REQUIRED WORK:
Copy the listing exactly; drop the pictures.

RAW DATA:
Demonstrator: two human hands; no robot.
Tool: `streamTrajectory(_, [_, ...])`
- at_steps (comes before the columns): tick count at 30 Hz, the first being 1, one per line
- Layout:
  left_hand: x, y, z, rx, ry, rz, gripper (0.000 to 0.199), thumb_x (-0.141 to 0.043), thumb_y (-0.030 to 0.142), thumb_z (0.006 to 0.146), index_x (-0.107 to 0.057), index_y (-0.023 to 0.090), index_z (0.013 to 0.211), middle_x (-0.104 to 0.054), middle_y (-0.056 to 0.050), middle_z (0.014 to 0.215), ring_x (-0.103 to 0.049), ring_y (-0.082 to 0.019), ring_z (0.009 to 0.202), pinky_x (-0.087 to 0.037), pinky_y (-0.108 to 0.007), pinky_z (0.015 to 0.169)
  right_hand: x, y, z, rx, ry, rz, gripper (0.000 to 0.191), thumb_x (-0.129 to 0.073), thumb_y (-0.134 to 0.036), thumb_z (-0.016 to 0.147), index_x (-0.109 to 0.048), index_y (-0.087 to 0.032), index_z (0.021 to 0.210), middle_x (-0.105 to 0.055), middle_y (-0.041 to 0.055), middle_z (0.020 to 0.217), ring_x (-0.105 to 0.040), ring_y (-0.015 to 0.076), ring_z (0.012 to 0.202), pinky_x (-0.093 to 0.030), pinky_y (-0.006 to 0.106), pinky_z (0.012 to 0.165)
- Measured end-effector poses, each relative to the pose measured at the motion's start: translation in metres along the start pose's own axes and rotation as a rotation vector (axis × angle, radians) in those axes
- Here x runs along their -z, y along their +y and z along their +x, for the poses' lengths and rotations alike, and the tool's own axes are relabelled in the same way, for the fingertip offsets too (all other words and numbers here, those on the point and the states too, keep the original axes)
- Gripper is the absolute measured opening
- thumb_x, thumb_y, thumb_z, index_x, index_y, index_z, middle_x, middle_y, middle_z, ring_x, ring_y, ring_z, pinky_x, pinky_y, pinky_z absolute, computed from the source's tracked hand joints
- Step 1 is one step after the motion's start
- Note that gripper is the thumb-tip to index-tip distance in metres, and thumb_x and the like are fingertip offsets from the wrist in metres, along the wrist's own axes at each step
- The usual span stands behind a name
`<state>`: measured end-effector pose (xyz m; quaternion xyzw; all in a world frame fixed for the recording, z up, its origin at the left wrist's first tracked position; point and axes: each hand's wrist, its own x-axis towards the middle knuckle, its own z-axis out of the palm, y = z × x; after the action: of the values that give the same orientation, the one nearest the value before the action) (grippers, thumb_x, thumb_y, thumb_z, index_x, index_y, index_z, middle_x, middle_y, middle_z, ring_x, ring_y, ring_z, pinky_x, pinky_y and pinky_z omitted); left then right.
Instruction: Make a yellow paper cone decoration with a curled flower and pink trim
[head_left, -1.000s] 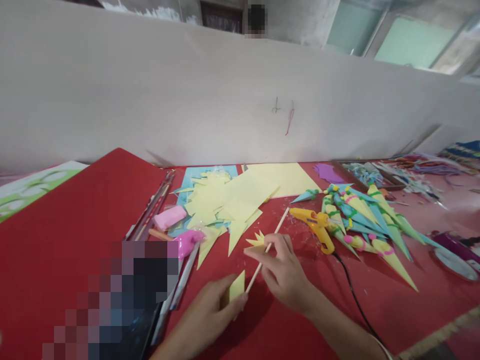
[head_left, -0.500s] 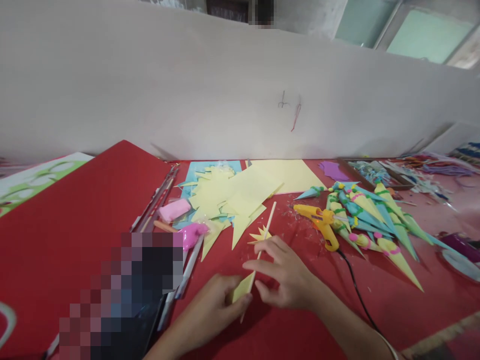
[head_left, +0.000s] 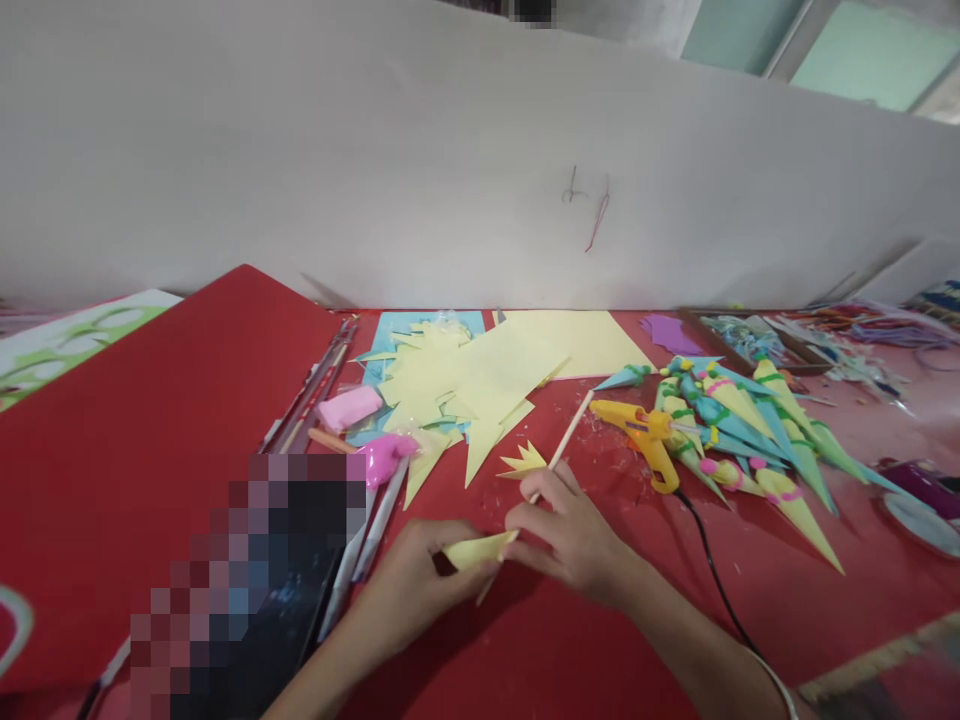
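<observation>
A small piece of yellow paper (head_left: 480, 550) is pinched between the thumb and fingers of my left hand (head_left: 424, 575). My right hand (head_left: 570, 530) is closed round a thin wooden stick (head_left: 573, 428), which slants up to the right, and its fingertips touch the paper's right end. The stick's lower tip shows below the paper. Just beyond my right hand lies a small spiky yellow paper piece (head_left: 525, 459). A yellow glue gun (head_left: 641, 435) rests to the right, beside a pile of yellow and blue paper cones (head_left: 739, 405).
Yellow paper sheets (head_left: 495, 365) and cut pieces lie behind the hands. Pink clay packs (head_left: 386, 458) and a dark, partly pixelated device (head_left: 277, 600) are at the left. The glue gun's black cord (head_left: 709, 560) runs toward my right forearm. A tray (head_left: 795, 350) stands at the back right.
The stick has tilted further to the right, and my right hand's fingers have closed on it. The yellow paper in my left hand has turned nearly level, its right end meeting my right fingertips.
</observation>
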<state>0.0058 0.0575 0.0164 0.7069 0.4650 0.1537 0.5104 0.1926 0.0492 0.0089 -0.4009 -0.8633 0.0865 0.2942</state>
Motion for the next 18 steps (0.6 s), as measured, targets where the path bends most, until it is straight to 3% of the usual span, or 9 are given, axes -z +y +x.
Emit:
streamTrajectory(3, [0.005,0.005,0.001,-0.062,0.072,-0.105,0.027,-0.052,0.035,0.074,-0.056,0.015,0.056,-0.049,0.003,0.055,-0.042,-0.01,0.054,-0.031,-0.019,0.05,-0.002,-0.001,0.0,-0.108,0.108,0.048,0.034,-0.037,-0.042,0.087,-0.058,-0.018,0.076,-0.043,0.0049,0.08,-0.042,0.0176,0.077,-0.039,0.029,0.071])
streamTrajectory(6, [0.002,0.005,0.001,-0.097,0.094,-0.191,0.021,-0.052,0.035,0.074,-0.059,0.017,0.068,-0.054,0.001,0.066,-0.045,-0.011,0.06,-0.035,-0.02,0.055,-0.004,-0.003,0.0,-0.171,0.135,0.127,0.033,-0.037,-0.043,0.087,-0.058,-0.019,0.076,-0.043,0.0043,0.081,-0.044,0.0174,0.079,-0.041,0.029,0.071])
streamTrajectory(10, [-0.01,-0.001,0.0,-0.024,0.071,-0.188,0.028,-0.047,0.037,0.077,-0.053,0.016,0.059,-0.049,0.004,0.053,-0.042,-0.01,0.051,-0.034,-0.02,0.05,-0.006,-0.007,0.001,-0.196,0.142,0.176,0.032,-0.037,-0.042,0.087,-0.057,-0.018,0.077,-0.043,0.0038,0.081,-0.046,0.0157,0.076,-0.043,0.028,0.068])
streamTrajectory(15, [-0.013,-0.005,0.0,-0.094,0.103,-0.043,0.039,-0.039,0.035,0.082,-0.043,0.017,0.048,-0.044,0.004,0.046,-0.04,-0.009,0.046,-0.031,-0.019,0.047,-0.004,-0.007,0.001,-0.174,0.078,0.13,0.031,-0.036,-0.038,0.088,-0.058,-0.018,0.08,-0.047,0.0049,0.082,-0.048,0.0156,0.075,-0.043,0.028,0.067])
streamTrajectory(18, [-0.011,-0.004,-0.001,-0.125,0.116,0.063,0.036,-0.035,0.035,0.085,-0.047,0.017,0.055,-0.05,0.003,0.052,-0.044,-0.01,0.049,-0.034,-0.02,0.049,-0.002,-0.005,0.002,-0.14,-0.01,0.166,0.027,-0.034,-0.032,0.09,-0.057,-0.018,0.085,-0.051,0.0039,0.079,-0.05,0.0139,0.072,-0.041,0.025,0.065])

ANSWER SPACE:
Demonstrator: two human hands; no robot.
Tool: `streamTrajectory(_, [_, ...])`
- at_steps (comes before the columns): tick count at 30 Hz, the first being 1, one per line
- Layout:
  left_hand: x, y, z, rx, ry, rz, gripper (0.000 to 0.199), thumb_x (-0.141 to 0.043), thumb_y (-0.030 to 0.142), thumb_z (0.006 to 0.146), index_x (-0.107 to 0.057), index_y (-0.023 to 0.090), index_z (0.013 to 0.211), middle_x (-0.104 to 0.054), middle_y (-0.056 to 0.050), middle_z (0.014 to 0.215), ring_x (-0.103 to 0.049), ring_y (-0.082 to 0.019), ring_z (0.009 to 0.202), pinky_x (-0.087 to 0.037), pinky_y (-0.108 to 0.007), pinky_z (0.015 to 0.169)
  right_hand: x, y, z, rx, ry, rz, gripper (0.000 to 0.191), thumb_x (-0.129 to 0.073), thumb_y (-0.134 to 0.036), thumb_z (-0.016 to 0.147), index_x (-0.109 to 0.048), index_y (-0.087 to 0.032), index_z (0.021 to 0.210), middle_x (-0.105 to 0.055), middle_y (-0.041 to 0.055), middle_z (0.020 to 0.217), ring_x (-0.105 to 0.040), ring_y (-0.015 to 0.076), ring_z (0.012 to 0.202), pinky_x (-0.093 to 0.030), pinky_y (-0.006 to 0.106), pinky_z (0.012 to 0.165)
- Measured end-effector poses, each relative to the pose measured at the motion's start: translation in metres along the start pose's own axes and rotation as a rotation vector (axis × angle, radians) in those axes
- Here x runs along their -z, y along their +y and z along their +x, for the poses' lengths and rotations alike, and the tool's own axes are relabelled in the same way, for the fingertip offsets too (all other words and numbers here, those on the point and the states too, keep the original axes)
- Gripper is the absolute measured opening
- thumb_x, thumb_y, thumb_z, index_x, index_y, index_z, middle_x, middle_y, middle_z, ring_x, ring_y, ring_z, pinky_x, pinky_y, pinky_z absolute, computed from the source's tracked hand joints
- Step 1 is one step after the motion's start
- Note that gripper is the thumb-tip to index-tip distance in metres, and thumb_x and the like are fingertip offsets from the wrist in metres, along the wrist's own axes at each step
- The usual span stands behind a name
`<state>`: measured end-effector pose (xyz m; quaternion xyzw; all in a world frame fixed for the recording, z up, its origin at the left wrist's first tracked position; point and axes: each hand's wrist, its own x-axis towards the middle knuckle, its own z-axis out of the palm, y = z × x; after the action: of the values that give the same orientation, the one nearest the value before the action) (grippers, thumb_x, thumb_y, thumb_z, index_x, index_y, index_z, middle_x, middle_y, middle_z, ring_x, ring_y, ring_z, pinky_x, pinky_y and pinky_z omitted); left then right.
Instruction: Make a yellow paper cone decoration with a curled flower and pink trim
[head_left, -1.000s] 
[head_left, -0.500s] 
[head_left, +0.000s] 
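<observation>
A small piece of yellow paper (head_left: 480, 550) is pinched between the thumb and fingers of my left hand (head_left: 424, 575). My right hand (head_left: 570, 530) is closed round a thin wooden stick (head_left: 573, 428), which slants up to the right, and its fingertips touch the paper's right end. The stick's lower tip shows below the paper. Just beyond my right hand lies a small spiky yellow paper piece (head_left: 525, 459). A yellow glue gun (head_left: 641, 435) rests to the right, beside a pile of yellow and blue paper cones (head_left: 739, 405).
Yellow paper sheets (head_left: 495, 365) and cut pieces lie behind the hands. Pink clay packs (head_left: 386, 458) and a dark, partly pixelated device (head_left: 277, 600) are at the left. The glue gun's black cord (head_left: 709, 560) runs toward my right forearm. A tray (head_left: 795, 350) stands at the back right.
The stick has tilted further to the right, and my right hand's fingers have closed on it. The yellow paper in my left hand has turned nearly level, its right end meeting my right fingertips.
</observation>
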<state>0.0058 0.0575 0.0164 0.7069 0.4650 0.1537 0.5104 0.1926 0.0492 0.0089 -0.4009 -0.8633 0.0865 0.2942</state>
Motion for the next 18 steps (0.6 s), as measured, targets where the path bends most, until it is straight to 3% of the usual span, or 9 are given, axes -z +y +x.
Emit:
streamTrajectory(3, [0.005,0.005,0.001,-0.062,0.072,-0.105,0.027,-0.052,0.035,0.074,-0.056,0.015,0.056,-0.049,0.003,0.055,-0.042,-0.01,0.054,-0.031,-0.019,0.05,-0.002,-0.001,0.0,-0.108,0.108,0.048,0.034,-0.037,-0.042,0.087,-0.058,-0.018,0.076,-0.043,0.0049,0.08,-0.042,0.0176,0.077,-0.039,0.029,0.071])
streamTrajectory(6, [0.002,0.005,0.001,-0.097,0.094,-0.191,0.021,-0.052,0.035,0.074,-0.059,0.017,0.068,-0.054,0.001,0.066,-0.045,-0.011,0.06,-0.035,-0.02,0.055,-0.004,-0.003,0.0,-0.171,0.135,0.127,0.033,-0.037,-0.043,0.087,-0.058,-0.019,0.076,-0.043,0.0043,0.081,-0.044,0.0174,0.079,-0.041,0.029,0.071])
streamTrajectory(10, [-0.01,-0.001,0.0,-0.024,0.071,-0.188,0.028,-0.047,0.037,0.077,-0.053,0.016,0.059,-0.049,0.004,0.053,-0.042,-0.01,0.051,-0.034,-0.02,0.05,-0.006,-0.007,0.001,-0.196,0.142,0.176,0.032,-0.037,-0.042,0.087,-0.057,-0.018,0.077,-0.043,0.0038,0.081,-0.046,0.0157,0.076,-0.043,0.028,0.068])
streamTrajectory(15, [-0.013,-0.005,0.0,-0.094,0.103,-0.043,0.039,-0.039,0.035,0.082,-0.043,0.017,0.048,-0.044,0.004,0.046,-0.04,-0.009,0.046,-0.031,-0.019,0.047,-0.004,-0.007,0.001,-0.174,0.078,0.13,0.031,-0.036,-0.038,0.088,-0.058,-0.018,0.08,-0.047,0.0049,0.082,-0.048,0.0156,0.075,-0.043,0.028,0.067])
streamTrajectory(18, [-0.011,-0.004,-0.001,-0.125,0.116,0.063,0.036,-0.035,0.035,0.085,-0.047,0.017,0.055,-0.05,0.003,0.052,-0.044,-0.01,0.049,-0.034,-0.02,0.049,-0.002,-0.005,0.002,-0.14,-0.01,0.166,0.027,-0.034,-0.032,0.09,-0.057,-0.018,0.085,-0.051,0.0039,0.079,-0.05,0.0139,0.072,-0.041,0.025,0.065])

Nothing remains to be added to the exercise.